Today marks the anniversary of one of the most haunting and unforgettable martyrdoms in Scotland’s covenanting history: the death of the Two Margarets at Wigtown, on the Solway coast, on 11 May 1685.
In the little town of Wigtown, four female prisoners are especially remembered. There was Margaret Maxwell, a woman in her twenties; Margaret McLauchlane, an elderly woman of around sixty; and two sisters, Margaret Wilson, aged eighteen, and Agnes Wilson, only thirteen.
Margaret Maxwell was accused of the lesser charge of being a Covenanter sympathiser. Yet even that brought brutal punishment. She was flogged through the streets and forced to stand in the jougs — an iron collar, often chained to church walls — for an hour each day over three days.
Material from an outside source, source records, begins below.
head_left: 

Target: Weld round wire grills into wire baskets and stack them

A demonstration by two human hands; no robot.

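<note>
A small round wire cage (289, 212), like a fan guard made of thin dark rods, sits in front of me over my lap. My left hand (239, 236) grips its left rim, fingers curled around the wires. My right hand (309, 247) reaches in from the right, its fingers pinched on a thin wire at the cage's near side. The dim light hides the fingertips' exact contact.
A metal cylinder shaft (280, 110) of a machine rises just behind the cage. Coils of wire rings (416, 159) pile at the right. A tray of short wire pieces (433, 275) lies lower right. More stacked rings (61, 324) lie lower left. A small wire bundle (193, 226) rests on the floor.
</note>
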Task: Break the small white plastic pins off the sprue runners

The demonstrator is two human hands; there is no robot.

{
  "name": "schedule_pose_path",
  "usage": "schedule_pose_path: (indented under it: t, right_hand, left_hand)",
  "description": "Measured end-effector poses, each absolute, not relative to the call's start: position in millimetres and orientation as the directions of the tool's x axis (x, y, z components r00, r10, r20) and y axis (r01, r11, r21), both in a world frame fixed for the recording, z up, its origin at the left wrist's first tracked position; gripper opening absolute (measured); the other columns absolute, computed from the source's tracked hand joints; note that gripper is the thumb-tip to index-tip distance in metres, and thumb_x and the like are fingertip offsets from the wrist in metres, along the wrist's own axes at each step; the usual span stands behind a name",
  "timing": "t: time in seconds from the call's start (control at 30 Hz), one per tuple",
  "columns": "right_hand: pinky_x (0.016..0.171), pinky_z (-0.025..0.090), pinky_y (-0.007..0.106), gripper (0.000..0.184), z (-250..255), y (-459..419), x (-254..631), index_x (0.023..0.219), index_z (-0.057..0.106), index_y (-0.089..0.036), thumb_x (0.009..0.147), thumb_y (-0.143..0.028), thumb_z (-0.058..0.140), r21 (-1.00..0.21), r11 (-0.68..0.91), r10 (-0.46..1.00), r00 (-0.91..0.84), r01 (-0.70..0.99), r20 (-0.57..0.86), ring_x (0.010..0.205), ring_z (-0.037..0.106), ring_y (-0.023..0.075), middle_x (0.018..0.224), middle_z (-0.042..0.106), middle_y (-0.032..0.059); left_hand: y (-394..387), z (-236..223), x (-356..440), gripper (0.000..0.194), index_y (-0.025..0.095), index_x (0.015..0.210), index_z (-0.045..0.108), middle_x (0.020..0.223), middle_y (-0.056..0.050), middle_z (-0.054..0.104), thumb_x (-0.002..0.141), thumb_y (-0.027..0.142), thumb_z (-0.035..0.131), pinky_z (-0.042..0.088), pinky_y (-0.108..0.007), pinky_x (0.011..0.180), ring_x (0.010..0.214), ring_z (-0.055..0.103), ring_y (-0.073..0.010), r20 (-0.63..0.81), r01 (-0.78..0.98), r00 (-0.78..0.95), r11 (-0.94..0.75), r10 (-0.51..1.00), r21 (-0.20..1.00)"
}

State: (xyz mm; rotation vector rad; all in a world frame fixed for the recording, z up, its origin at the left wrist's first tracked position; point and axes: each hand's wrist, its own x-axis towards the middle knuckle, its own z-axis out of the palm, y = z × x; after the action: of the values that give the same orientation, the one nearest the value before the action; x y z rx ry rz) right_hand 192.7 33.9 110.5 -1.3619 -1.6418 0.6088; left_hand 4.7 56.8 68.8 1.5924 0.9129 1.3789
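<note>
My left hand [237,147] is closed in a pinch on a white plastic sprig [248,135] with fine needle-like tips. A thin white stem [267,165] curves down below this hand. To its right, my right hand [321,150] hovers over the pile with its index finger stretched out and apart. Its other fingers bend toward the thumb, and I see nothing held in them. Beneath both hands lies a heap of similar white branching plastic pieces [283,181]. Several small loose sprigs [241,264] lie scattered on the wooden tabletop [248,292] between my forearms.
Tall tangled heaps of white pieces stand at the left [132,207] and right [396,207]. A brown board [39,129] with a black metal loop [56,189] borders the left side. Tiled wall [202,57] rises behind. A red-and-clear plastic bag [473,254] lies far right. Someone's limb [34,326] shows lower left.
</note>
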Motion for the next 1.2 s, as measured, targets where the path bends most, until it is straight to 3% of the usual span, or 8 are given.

Examples of these cruel instruments can still be seen today at parish churches such as Fenwick, Sorn, and Dunsyre.
Yet Margaret Maxwell did not shrink in shame. When the hangman offered to shorten her time in the jougs, she answered with remarkable dignity:
“Let the clock go on. I am neither wearied nor ashamed.”
The other three women faced more serious accusations. They were charged with attending field conventicles and with connection to the battles of Airds Moss and Bothwell Bridge — charges especially absurd in the case of the Wilson sisters, who would have been only thirteen and eight years old at the time of those events.
Young Agnes Wilson was eventually released after her father travelled all the way to Edinburgh and paid a bond of £100. But her sister Margaret, only eighteen, remained in the prison dungeon at Wigtown alongside the elderly Margaret McLauchlane.
From that dark and dismal place, soldiers led the two Margarets to the banks of the Bladnoch Burn, where it runs into the Solway Firth. The Solway tide was notorious for its terrifying speed, said to rush in faster than a horse could gallop, sometimes rising like a wall of water.
There, two stakes were driven into the sand. Margaret McLauchlane, the older woman, was tied to the stake farther out. Margaret Wilson was tied nearer the bank, forced to watch as the waters reached the elder saint first.
As the cold tide rose around Margaret McLauchlane, young Margaret Wilson was asked:
“What do you think of her now?”
Her answer was full of faith:
“I think I see Christ wrestling there.”
Then she added words that have echoed through the centuries:
“Think ye that we are sufferers? No. It is Christ in us. For He sends no one a warfare on his own charge.”
As the waters gathered around her own body, Margaret began to sing from Psalm 25:
“My sins and faults of youth,
Do Thou, O Lord, forget;
In loving kindness think on me,
And for Thy goodness great.”
When the water covered her head, the soldiers pulled her out, not in mercy, but to tempt her again. They demanded that she do what, in conscience, she could not do: take the oath and pray for the King on their terms.
She replied that she desired the salvation of all and the damnation of none.
Again they thrust her beneath the water. Again they dragged her up, pleading and pressuring her to yield.
“Oh Margaret, say it,” some cried.
With what strength remained, she whispered:
“Lord, give him repentance, forgiveness, and salvation, if it be Thy holy will.”
But this was not enough for her persecutors. Grierson of Lagg, impatient and enraged, pressed the oaths upon her once more. Margaret’s answer was firm:
“No, no. No sinful oaths for me. I am one of Christ’s children. Let me go.”
At that, a soldier struck her on the head with the butt of his weapon and forced her beneath the water until she drowned.
The Two Margarets were later buried in Wigtown Parish Kirkyard, in the part of the churchyard then reserved for criminals.